=== INSTRUCTIONS TO FOLLOW ===
Write down exactly the lines of the listing below, beginning with the one containing "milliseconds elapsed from" and closing with the final line.

=== INFORMATION SHOWN ===
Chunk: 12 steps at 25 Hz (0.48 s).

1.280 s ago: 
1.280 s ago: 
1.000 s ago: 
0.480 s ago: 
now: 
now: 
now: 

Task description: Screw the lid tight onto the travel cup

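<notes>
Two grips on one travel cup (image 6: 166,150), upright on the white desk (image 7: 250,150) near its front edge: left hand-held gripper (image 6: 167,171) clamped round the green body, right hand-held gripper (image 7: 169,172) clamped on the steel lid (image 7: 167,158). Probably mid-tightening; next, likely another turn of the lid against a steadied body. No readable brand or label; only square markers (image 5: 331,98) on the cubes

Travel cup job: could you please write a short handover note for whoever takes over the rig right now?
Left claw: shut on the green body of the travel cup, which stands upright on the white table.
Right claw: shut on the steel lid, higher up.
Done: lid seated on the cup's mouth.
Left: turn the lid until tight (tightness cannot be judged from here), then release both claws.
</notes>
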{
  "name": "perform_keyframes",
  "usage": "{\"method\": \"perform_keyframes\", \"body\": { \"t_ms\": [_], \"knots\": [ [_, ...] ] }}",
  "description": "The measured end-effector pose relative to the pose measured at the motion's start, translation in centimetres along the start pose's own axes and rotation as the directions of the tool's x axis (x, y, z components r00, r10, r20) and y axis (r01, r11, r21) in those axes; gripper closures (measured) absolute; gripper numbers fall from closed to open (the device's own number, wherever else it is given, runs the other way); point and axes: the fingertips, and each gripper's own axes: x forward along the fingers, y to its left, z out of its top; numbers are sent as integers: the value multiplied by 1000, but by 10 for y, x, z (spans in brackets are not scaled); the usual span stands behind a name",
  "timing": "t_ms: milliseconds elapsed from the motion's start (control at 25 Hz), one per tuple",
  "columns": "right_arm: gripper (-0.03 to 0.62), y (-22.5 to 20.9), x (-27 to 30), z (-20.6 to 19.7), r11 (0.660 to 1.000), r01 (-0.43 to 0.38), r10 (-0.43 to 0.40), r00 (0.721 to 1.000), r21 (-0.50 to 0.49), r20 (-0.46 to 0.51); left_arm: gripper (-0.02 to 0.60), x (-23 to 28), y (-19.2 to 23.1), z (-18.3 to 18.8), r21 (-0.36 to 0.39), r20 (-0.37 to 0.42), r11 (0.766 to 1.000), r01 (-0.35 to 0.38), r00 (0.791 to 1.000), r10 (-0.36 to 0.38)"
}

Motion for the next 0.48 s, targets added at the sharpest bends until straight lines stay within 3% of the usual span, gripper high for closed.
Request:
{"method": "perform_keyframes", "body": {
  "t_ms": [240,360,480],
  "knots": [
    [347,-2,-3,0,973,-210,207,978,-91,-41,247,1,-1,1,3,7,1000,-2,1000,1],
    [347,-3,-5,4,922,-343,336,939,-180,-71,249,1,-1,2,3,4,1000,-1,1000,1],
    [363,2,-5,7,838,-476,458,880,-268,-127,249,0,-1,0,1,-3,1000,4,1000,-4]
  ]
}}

=== EXERCISE OUTPUT ===
  "timing": "t_ms: milliseconds elapsed from the motion's start (control at 25 Hz), one per tuple",
  "columns": "right_arm: gripper (-0.03 to 0.62), y (-22.5 to 20.9), x (-27 to 30), z (-20.6 to 19.7), r11 (0.660 to 1.000), r01 (-0.43 to 0.38), r10 (-0.43 to 0.40), r00 (0.721 to 1.000), r21 (-0.50 to 0.49), r20 (-0.46 to 0.51); left_arm: gripper (-0.02 to 0.60), x (-23 to 28), y (-19.2 to 23.1), z (-18.3 to 18.8), r21 (-0.36 to 0.39), r20 (-0.37 to 0.42), r11 (0.766 to 1.000), r01 (-0.35 to 0.38), r00 (0.791 to 1.000), r10 (-0.36 to 0.38)"
}

Motion for the next 0.48 s, targets added at the sharpest bends until straight lines stay within 3% of the usual span, gripper high for closed.
Request:
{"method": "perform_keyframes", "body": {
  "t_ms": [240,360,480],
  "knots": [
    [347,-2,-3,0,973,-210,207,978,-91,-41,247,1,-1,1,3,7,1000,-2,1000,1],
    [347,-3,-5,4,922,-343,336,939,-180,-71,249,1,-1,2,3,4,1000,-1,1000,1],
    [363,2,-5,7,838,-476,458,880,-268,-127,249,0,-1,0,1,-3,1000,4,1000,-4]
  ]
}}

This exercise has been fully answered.